What you should do: Only the lines below from the one containing "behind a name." to the one containing "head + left" should be repeated, both included and unchanged.

Source data:
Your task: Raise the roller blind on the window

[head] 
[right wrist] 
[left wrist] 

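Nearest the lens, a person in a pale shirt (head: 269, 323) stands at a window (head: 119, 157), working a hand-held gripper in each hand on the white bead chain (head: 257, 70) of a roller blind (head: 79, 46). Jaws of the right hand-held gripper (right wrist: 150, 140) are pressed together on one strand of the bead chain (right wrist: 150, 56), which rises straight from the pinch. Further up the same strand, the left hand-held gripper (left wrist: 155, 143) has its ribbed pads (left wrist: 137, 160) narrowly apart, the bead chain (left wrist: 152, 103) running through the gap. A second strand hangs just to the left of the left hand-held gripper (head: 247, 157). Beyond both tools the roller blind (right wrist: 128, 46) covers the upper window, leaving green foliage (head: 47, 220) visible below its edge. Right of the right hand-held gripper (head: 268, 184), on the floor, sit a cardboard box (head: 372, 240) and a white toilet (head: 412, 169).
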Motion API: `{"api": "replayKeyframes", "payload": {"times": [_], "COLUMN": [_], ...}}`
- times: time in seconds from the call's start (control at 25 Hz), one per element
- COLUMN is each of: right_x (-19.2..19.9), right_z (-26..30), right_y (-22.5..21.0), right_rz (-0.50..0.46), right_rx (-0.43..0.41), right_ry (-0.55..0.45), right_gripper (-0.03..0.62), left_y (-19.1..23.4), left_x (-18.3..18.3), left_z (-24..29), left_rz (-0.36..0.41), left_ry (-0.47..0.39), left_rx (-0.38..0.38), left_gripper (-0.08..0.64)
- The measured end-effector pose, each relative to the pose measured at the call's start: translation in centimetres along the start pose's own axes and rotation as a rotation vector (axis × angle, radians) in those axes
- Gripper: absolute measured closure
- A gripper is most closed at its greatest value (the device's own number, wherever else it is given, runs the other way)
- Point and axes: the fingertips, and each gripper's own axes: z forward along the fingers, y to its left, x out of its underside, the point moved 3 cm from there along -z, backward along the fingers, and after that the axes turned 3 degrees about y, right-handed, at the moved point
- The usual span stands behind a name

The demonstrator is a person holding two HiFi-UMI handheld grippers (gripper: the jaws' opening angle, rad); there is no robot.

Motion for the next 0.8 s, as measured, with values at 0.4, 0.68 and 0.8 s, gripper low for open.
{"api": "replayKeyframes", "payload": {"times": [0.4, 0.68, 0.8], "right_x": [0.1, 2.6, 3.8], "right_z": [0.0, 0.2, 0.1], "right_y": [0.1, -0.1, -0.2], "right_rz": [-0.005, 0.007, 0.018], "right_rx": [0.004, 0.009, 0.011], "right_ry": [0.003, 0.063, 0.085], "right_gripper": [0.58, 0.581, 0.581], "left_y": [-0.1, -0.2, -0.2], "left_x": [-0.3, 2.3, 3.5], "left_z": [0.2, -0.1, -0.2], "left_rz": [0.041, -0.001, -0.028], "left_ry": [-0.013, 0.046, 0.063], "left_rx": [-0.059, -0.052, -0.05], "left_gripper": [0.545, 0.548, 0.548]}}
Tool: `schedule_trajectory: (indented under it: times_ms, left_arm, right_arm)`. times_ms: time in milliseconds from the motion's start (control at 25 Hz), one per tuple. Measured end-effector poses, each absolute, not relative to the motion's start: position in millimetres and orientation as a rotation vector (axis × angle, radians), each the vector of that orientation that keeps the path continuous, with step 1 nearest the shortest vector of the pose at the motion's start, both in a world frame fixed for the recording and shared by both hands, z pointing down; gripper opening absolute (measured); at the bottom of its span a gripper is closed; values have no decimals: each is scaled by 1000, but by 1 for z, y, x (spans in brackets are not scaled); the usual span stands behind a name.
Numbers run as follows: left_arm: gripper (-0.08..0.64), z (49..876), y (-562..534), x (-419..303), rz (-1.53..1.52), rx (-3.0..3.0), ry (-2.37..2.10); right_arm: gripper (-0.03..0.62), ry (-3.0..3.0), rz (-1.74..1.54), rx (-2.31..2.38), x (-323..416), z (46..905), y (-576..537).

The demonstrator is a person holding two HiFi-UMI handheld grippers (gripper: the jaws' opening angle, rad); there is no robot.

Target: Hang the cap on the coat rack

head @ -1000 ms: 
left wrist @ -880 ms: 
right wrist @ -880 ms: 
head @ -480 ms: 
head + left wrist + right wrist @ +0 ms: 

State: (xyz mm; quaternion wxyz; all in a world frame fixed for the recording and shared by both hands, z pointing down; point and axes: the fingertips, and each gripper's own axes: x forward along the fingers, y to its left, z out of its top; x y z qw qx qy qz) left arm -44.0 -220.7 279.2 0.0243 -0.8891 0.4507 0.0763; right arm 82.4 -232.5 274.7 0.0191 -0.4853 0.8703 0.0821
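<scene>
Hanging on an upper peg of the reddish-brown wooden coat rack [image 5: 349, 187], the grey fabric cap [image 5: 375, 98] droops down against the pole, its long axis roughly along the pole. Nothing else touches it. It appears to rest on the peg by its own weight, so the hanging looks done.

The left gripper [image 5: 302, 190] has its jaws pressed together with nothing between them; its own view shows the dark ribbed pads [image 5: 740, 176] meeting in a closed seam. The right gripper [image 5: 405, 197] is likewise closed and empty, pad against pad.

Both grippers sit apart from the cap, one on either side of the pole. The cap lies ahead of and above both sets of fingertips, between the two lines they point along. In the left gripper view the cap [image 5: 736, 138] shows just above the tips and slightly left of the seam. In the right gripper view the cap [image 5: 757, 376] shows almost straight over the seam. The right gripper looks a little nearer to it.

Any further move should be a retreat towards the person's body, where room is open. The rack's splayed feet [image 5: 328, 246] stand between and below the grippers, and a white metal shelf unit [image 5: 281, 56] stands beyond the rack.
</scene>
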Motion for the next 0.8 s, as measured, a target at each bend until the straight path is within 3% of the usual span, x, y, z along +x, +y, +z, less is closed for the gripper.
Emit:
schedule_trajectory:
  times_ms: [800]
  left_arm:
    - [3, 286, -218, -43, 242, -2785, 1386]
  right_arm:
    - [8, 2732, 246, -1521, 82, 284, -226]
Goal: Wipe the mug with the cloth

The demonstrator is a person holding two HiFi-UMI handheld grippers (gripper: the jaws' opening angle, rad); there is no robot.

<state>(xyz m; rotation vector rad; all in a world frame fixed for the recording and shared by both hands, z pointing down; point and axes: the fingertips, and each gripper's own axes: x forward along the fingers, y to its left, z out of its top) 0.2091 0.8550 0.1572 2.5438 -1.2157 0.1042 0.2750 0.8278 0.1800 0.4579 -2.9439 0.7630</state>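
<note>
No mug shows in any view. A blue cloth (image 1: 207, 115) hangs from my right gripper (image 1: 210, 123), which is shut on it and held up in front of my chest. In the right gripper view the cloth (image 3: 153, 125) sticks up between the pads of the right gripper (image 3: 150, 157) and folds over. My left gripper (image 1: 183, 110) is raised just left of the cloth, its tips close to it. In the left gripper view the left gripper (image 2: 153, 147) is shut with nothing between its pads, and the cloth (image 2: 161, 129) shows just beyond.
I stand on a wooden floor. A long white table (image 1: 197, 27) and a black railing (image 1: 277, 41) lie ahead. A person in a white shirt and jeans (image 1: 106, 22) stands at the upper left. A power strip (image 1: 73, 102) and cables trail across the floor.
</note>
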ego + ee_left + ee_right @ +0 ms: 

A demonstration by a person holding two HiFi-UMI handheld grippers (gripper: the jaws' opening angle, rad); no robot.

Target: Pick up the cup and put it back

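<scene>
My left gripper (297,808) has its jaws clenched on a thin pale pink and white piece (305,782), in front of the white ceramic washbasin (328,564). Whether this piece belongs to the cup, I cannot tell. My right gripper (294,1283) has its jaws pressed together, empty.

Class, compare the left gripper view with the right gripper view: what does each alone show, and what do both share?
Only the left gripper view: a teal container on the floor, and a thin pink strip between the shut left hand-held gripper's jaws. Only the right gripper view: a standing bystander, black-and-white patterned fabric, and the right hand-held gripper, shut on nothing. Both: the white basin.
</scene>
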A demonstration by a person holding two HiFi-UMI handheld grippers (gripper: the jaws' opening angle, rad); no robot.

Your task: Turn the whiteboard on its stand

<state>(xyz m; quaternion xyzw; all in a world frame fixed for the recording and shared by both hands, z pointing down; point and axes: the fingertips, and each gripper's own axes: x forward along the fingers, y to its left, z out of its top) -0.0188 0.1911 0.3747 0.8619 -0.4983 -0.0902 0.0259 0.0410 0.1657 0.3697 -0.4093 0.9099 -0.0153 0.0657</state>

Exercise solution:
Tool: `schedule_trajectory: (indented under it: times_ms, left_arm, right_arm)`. times_ms: time in milliseconds from the motion's start (control at 25 Hz), one per tuple. Measured end-effector poses, each absolute, not relative to the motion's start: position in millimetres and orientation as a rotation vector (axis × angle, radians), each the vector of that orientation that keeps the path continuous, with step 1 nearest the shortest vector of the pose at the motion's start, both in a world frame fixed for the recording and shared by both hands, z pointing down; gripper opening absolute (measured); at the bottom of its span a gripper is closed; values have no decimals: each is scaled by 1000, but by 1 for z, y, x (spans in brackets are not scaled); the usual span stands behind a name.
Numbers run as follows: left_arm: gripper (-0.08..0.64), z (49..876), y (-562..534), x (-419..303), rz (-1.53..1.52), rx (-3.0..3.0), ry (-2.37..2.10); right_arm: gripper (-0.03..0.62), ry (-3.0..3.0), rz (-1.74..1.54), rx (-2.31..2.38), x (-323..416), z (46..905), y (-576..537).

The demonstrator is a person holding two HiFi-UMI handheld grippers (gripper: the jaws' opening angle, rad); there is no robot.

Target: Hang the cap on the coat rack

head @ -1000 ms: 
left wrist @ -880 ms: 
right wrist @ -880 ms: 
head @ -480 ms: 
head + left wrist + right wrist @ +0 ms: 

That completes the response to the exercise.